English Amiga Board


Go Back   English Amiga Board > Coders > Coders. General

 
 
Thread Tools
Old 05 June 2024, 14:00   #1
Karlos
Alien Bleed
 
Karlos's Avatar
 
Join Date: Aug 2022
Location: UK
Posts: 4,419
Sound overhaul for TKG

Hi,

I decided to split this off from the mega-thread for TKG (https://eab.abime.net/showthread.php?t=111090) to try and keep it a bit on topic. For some time now, I've thought that the reworked TKG engine would benefit from an overhaul to the sound system. To date, it's pretty much a carbon copy of the AB3D1 original, with the following attributes:

* 8 kHz, 7-bit samples
* 1 channel module playback for music
* 4 or 8 channels (the 8 channel option is where the 7-bit sample restriction comes from)
* Completely coupled to Paula for playback.

All the recent audio tech talk courtesy @saimo and friends in the Hertz Overload has inspired me to revisit this area.

What I would like, in no particular order is:
* Fire and forget programming model that is abstract enough to allow alternative outputs to be implemented while thin enough not to waste CPU through too much indirection.
* Paula first, AHI in the future.
* Faster sample rates
* Better dynamics
* 8-bit sample resolution
* Stream-based audio for music
* Moar channels
* Acceptable 3Dish stereo positioning.

It goes without saying that this will increase CPU requirements and as such, should be optional. I'm probably going to target 68040 as a minimum requirement for this, in part because that's pretty much the minimum realistic requirement for the game, but also because I have some thoughts on leveraging the caches better.

My thoughts are that the method for triggering a sound should include the following key parameters:
* Sound Data Pointer
* Sound Length
* Volume
* Priority
* Stationary vs Moving source type
* Coordinate Pointer

These attributes will be put into a structure, one per channel, along with other state information, such as the current data position, emitter coordinates, etc. When all channels are full, the channel that has the lowest priority / closest to completion can be allocated.

Assumptions:
* All samples are the same sample rate as the mixer.
* All source sound data, buffers and tables will be allocated 16-byte aligned and be a multiple of 16 bytes in length.
* The minimum time granulatity for any new sound effect starting will be 16 samples (8 bit), which is 2ms at 8kHz (the minimum rate).
* Sound data will be mixed into a Packet that is some multiple of 16 in length that is a good fit for the 50Hz fixed interrupt, e.g. if the sound rate is 16kHz, we'd be generating a Packet of 320 output samples, which is 20 blocks of 16. TBC.

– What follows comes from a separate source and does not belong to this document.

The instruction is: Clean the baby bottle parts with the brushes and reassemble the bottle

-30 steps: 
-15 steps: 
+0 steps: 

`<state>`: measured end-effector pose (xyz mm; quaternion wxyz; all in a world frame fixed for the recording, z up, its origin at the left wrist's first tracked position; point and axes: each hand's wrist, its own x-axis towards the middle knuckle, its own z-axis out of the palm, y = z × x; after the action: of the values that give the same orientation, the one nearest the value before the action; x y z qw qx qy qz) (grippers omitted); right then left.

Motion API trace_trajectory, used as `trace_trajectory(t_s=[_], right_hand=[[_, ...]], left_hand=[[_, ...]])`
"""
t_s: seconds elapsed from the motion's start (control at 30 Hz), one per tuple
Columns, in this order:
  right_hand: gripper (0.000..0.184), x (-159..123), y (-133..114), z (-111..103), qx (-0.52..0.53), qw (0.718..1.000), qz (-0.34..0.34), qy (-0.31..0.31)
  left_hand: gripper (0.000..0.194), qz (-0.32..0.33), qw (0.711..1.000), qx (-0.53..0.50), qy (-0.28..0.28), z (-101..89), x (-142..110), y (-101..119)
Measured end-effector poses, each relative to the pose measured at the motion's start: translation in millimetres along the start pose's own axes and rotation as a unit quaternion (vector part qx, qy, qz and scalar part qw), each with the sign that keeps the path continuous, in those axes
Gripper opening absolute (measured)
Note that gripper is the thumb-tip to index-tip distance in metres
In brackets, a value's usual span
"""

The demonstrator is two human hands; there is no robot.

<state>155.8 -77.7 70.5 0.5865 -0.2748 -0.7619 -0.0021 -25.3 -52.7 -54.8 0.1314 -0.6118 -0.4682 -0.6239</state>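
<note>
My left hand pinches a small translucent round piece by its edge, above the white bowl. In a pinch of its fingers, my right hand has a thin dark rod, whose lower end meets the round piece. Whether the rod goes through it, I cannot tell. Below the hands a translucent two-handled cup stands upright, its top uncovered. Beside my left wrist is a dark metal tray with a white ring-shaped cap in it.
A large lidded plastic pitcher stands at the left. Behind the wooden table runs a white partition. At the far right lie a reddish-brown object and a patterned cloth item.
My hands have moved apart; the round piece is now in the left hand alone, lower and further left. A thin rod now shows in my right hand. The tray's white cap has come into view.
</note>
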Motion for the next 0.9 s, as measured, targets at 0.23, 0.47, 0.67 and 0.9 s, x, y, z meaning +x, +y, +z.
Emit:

The mixing buffer will be a L/R pair of 16-bit values and there will be a fetch buffer for the next 16 8-bit samples. The approach to mixing a Packet shall be:

* If there is a music stream, fill the L/R pair with the next samples, otherwise fill with silence.
* For each active channel:
* If the source is moving, update the emitter coordinates from the pointer
* Determine the distance and position relative to the player, in order to derive a pair of left/right volume values, in the range 0-N. TBC on the value of N, but 15 is probably granular enough.
* Transfer the next 16 8-bit samples from the source into the fetch buffer.
* For each sample in the fetch buffer, look up the 16-bit value for the given L/R volumes in a set of precalculated tables.
* Accumulate the calculated 16-bit samples into the LR mix buffers.
* Update active channel state data (position etc).

Note that the volume tables that convert the incoming 8-bit data to 16-bit can be recalculated based on some notion of a global sound effects volume control.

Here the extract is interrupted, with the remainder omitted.